EXERCISE GOAL | Copy each line below exactly as it appears. Pictures are to be omitted.
*** PROVIDED MATERIAL ***
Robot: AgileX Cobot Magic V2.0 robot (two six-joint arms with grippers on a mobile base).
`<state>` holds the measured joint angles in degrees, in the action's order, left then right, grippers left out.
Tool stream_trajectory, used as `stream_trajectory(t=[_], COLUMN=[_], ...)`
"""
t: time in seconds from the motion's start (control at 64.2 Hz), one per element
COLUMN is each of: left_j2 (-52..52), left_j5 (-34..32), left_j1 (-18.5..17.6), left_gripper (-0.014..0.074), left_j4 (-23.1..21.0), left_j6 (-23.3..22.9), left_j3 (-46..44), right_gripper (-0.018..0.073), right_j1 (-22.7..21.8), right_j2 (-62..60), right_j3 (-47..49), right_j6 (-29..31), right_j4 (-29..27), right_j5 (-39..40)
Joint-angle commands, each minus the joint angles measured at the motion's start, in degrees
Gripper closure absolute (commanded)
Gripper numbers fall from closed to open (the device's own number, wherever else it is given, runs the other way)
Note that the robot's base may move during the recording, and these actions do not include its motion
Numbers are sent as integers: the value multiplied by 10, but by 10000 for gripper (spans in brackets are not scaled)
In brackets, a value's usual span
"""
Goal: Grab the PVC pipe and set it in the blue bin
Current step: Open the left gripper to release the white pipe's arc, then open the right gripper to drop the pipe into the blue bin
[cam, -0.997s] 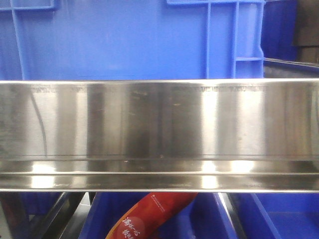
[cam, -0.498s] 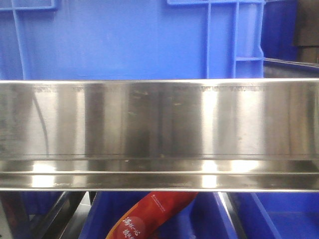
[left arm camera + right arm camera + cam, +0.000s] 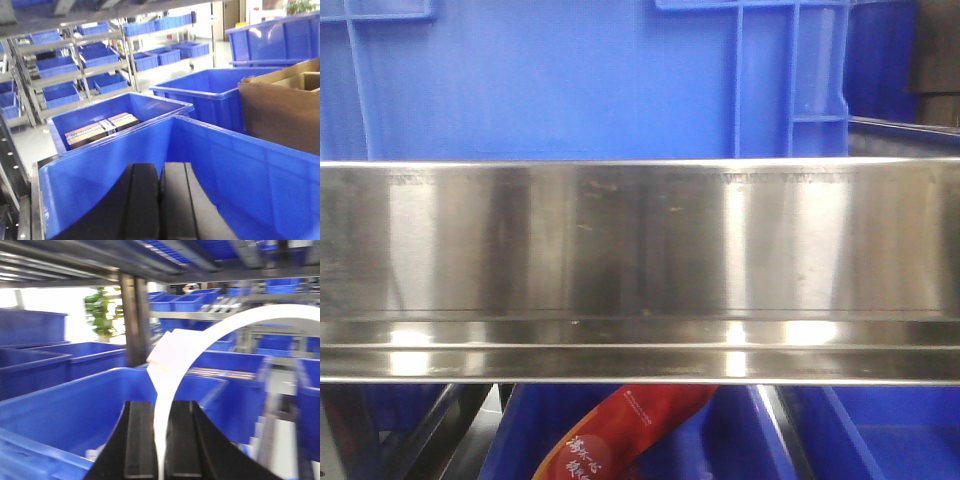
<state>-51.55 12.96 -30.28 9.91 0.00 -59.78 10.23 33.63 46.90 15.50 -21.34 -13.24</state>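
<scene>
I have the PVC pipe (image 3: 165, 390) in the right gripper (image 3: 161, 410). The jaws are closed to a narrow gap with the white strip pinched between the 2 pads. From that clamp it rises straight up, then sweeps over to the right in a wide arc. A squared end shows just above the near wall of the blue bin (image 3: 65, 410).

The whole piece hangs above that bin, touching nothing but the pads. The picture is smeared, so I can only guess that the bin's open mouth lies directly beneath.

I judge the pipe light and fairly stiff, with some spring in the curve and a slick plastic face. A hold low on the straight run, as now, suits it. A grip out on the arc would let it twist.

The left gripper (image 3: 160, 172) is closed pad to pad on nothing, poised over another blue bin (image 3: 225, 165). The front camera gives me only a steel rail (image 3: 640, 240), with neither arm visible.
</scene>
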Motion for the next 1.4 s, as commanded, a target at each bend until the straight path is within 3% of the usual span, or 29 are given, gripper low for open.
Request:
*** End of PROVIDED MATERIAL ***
RESPONSE FOR THIS EXERCISE |
Robot: AgileX Cobot Magic V2.0 robot (two six-joint arms with grippers on a mobile base).
`<state>` holds the measured joint angles in degrees, in the action's order, left then right, grippers left out.
Tool stream_trajectory, used as `stream_trajectory(t=[_], COLUMN=[_], ...)`
"""
t: time in seconds from the motion's start (control at 64.2 Hz), one per element
COLUMN is each of: left_j2 (-52..52), left_j5 (-34..32), left_j1 (-18.5..17.6), left_gripper (-0.014..0.074), left_j4 (-23.1..21.0), left_j6 (-23.3..22.9), left_j3 (-46..44), right_gripper (-0.018..0.073), right_j1 (-22.7..21.8), right_j2 (-62..60), right_j3 (-47..49), right_j6 (-29..31), right_j4 (-29..27), right_j5 (-39..40)
Joint-angle commands, each minus the joint angles measured at the motion's start, in degrees
Gripper closure absolute (commanded)
Gripper numbers fall from closed to open (the device's own number, wherever else it is given, runs the other way)
Note that the robot's base may move during the recording, and these actions do not include its motion
Numbers are sent as integers: the value multiplied by 10, but by 10000 for gripper (spans in brackets are not scaled)
In brackets, a value's usual span
"""
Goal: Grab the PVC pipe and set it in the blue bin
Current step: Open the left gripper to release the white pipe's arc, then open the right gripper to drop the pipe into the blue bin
[cam, -0.997s] 
[cam, -0.498s] 
[left arm camera + right arm camera + cam, +0.000s] 
<state>-51.55 12.96 -30.28 9.91 0.00 -59.78 10.23 33.63 46.90 15.50 -21.34 -13.24</state>
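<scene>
I have the PVC pipe (image 3: 165, 390) in the right gripper (image 3: 161, 410). The jaws are closed to a narrow gap with the white strip pinched between the 2 pads. From that clamp it rises straight up, then sweeps over to the right in a wide arc. A squared end shows just above the near wall of the blue bin (image 3: 65, 410).

The whole piece hangs above that bin, touching nothing but the pads. The picture is smeared, so I can only guess that the bin's open mouth lies directly beneath.

I judge the pipe light and fairly stiff, with some spring in the curve and a slick plastic face. A hold low on the straight run, as now, suits it. A grip out on the arc would let it twist.

The left gripper (image 3: 160, 172) is closed pad to pad on nothing, poised over another blue bin (image 3: 225, 165). The front camera gives me only a steel rail (image 3: 640, 240), with neither arm visible.
</scene>
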Motion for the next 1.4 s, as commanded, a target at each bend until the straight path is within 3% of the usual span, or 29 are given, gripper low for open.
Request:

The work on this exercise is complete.